**What is being asked**
After dropping the pictures, give again exactly the lines of the data from its first line through the line with "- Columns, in", which is included as well.
━━━━━━━━━━━━━━━━━━━━
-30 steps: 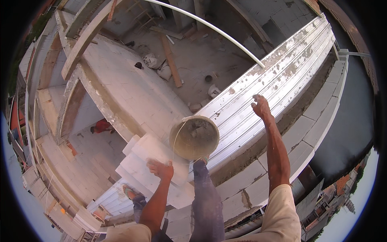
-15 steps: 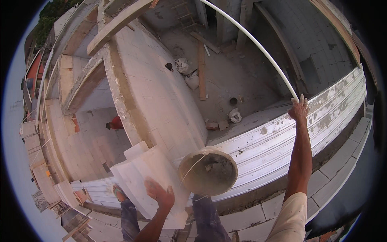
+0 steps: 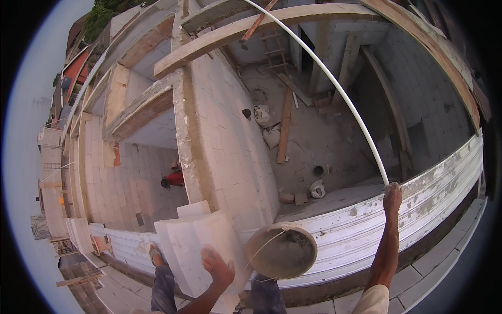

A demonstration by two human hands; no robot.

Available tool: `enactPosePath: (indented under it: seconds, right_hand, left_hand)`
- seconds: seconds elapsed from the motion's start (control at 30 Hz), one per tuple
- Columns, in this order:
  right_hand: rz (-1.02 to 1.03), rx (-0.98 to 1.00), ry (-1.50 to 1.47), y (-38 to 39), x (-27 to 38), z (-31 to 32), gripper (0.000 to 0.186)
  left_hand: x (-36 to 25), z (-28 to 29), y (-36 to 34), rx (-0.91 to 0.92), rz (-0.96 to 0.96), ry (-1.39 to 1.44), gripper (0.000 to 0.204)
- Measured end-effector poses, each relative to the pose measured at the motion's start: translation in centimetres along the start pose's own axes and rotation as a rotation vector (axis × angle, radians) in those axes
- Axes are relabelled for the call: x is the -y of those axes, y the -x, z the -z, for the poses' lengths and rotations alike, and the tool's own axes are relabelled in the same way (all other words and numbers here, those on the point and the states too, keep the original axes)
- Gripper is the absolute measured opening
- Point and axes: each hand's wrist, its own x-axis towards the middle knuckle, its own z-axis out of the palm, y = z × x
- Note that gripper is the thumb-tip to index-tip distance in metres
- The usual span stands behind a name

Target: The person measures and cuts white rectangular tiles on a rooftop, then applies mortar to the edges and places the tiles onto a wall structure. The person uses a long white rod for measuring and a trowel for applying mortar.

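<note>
The largest thing is the walled room (image 3: pixel 334 138), which lies below with its dusty grey floor. Along its near side runs a long ribbed white panel (image 3: pixel 334 230), stained with grey patches. The white pipe (image 3: pixel 366 129) comes from the upper edge, bends over the room in a long curve, and its lower end is at the panel's upper edge, in the right hand (image 3: pixel 392 196). A pile of white blocks (image 3: pixel 180 240) lies at lower middle, and just to the right of it is a round bucket (image 3: pixel 274 256) with some grey material inside. On the room's floor lies a wooden plank (image 3: pixel 284 125). The right hand's fingers are clamped around the pipe end. The left hand (image 3: pixel 217 267) is over the blocks, its fingers extended and a little apart; I cannot tell how firmly they touch. Smallest to the eye is a white sack (image 3: pixel 317 189) near the panel.
</note>
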Motion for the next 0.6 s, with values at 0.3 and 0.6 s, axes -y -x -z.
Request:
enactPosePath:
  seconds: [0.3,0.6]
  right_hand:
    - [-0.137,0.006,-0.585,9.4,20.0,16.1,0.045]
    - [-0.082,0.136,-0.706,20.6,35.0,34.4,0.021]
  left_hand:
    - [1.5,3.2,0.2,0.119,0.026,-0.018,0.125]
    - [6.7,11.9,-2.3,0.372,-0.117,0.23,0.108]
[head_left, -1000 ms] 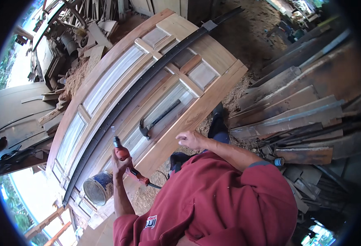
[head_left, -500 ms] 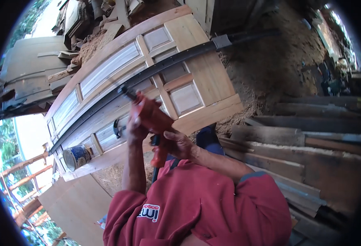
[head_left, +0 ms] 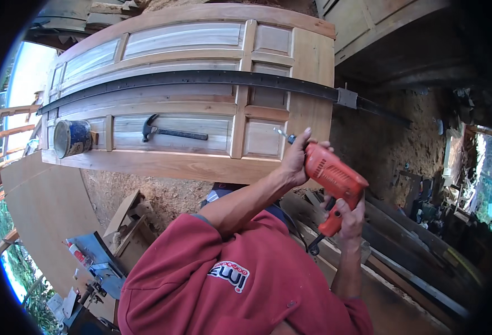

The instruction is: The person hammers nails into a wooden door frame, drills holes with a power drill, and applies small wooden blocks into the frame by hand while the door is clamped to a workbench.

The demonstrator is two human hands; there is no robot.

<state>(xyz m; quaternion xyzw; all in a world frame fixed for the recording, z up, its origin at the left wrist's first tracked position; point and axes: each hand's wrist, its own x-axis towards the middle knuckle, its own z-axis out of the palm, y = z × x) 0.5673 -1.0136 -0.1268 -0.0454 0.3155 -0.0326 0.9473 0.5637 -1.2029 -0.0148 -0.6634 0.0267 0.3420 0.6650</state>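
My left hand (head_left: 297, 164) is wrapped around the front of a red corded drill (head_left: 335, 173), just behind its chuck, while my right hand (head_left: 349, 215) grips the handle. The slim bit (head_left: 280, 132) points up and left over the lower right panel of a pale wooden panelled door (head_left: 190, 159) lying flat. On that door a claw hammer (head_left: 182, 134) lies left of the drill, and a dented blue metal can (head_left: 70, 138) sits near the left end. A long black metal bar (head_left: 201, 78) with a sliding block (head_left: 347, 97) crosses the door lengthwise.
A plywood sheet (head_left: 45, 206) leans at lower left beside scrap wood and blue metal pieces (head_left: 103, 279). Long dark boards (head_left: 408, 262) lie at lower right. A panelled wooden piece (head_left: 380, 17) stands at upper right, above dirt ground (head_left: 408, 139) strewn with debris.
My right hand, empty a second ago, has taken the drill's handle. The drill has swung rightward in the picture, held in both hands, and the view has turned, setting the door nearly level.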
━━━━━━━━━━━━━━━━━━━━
**Answer box**
-30 steps: 
-15 steps: 
+0 steps: 

A demonstration by two human hands; no robot.

Available tool: `enactPosePath: (indented under it: seconds, right_hand, left_hand)`
- seconds: seconds elapsed from the motion's start (control at 30 Hz), one per tuple
- Columns, in this order:

No further work remains in this exercise.